* [Information provided]:
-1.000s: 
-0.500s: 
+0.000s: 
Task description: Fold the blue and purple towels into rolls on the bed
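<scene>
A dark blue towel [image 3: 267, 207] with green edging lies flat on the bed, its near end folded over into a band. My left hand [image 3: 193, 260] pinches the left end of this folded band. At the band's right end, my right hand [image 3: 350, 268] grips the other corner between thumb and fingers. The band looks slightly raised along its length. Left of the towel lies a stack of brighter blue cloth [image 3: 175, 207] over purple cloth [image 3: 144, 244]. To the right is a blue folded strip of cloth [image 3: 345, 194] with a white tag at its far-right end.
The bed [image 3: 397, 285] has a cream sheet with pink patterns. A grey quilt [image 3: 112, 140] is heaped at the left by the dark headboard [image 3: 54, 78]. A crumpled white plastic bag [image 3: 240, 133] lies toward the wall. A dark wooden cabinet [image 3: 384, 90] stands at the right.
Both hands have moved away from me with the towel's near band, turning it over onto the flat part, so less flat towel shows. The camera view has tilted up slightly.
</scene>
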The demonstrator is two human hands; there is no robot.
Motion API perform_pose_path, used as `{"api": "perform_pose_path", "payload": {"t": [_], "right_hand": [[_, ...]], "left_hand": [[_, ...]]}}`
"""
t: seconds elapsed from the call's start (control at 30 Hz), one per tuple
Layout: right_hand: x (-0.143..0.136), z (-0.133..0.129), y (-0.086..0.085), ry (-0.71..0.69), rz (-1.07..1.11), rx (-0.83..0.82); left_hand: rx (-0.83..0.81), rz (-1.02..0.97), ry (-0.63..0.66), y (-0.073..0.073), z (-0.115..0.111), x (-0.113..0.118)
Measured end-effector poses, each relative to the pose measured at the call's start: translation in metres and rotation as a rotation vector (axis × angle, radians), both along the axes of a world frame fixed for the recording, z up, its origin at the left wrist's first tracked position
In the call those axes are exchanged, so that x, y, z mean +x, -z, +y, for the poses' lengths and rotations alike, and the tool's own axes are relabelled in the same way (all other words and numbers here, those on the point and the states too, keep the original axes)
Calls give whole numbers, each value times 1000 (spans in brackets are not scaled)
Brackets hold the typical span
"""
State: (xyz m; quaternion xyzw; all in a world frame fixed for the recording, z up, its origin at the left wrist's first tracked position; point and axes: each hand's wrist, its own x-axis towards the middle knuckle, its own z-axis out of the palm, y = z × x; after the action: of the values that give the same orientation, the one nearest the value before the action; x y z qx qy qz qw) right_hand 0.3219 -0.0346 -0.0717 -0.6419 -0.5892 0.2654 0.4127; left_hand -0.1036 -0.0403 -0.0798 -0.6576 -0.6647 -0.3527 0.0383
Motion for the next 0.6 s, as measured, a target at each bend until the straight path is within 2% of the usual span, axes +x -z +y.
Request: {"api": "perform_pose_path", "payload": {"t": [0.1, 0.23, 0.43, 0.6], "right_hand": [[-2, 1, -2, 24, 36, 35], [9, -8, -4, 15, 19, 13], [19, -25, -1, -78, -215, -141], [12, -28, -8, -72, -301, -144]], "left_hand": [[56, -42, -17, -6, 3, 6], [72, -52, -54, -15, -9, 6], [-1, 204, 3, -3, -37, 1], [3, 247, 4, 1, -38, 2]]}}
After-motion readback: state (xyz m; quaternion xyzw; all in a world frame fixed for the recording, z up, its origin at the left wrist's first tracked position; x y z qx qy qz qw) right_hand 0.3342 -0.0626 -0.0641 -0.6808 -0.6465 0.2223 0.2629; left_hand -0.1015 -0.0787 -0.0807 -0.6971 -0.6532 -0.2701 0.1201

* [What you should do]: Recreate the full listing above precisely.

* [Exercise answer]:
-1.000s: 
-0.500s: 
+0.000s: 
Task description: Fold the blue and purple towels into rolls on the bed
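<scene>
A dark blue towel [image 3: 267, 207] with green edging lies flat on the bed, its near end folded over into a band. My left hand [image 3: 193, 260] pinches the left end of this folded band. At the band's right end, my right hand [image 3: 350, 268] grips the other corner between thumb and fingers. The band looks slightly raised along its length. Left of the towel lies a stack of brighter blue cloth [image 3: 175, 207] over purple cloth [image 3: 144, 244]. To the right is a blue folded strip of cloth [image 3: 345, 194] with a white tag at its far-right end.
The bed [image 3: 397, 285] has a cream sheet with pink patterns. A grey quilt [image 3: 112, 140] is heaped at the left by the dark headboard [image 3: 54, 78]. A crumpled white plastic bag [image 3: 240, 133] lies toward the wall. A dark wooden cabinet [image 3: 384, 90] stands at the right.
Both hands have moved away from me with the towel's near band, turning it over onto the flat part, so less flat towel shows. The camera view has tilted up slightly.
</scene>
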The demonstrator is two human hands; there is no robot.
Motion API perform_pose_path, used as `{"api": "perform_pose_path", "payload": {"t": [_], "right_hand": [[_, ...]], "left_hand": [[_, ...]]}}`
"""
t: seconds elapsed from the call's start (control at 30 Hz), one per tuple
Layout: right_hand: x (-0.143..0.136), z (-0.133..0.129), y (-0.086..0.085), ry (-0.71..0.69), rz (-1.07..1.11), rx (-0.83..0.82); left_hand: rx (-0.83..0.81), rz (-1.02..0.97), ry (-0.63..0.66), y (-0.073..0.073), z (-0.115..0.111), x (-0.113..0.118)
Measured end-effector poses, each relative to the pose measured at the call's start: translation in metres and rotation as a rotation vector (axis × angle, radians), both along the axes of a world frame fixed for the recording, z up, its origin at the left wrist's first tracked position
In the call those axes are exchanged, so that x, y, z mean +x, -z, +y, for the poses' lengths and rotations alike, and the tool's own axes are relabelled in the same way (all other words and numbers here, those on the point and the states too, keep the original axes)
Calls give whole numbers, each value times 1000 (spans in brackets are not scaled)
Brackets hold the typical span
"""
State: (xyz m; quaternion xyzw; all in a world frame fixed for the recording, z up, its origin at the left wrist's first tracked position; point and axes: each hand's wrist, its own x-axis towards the middle knuckle, its own z-axis out of the palm, y = z × x; after the action: of the values that give the same orientation, the one nearest the value before the action; x y z qx qy qz qw) right_hand 0.3219 -0.0346 -0.0717 -0.6419 -0.5892 0.2654 0.4127; left_hand -0.1036 -0.0403 -0.0798 -0.6576 -0.6647 -0.3527 0.0383
Motion for the next 0.6 s, as measured, a target at each bend until the straight path is within 2% of the usual span, axes +x -z +y.
Request: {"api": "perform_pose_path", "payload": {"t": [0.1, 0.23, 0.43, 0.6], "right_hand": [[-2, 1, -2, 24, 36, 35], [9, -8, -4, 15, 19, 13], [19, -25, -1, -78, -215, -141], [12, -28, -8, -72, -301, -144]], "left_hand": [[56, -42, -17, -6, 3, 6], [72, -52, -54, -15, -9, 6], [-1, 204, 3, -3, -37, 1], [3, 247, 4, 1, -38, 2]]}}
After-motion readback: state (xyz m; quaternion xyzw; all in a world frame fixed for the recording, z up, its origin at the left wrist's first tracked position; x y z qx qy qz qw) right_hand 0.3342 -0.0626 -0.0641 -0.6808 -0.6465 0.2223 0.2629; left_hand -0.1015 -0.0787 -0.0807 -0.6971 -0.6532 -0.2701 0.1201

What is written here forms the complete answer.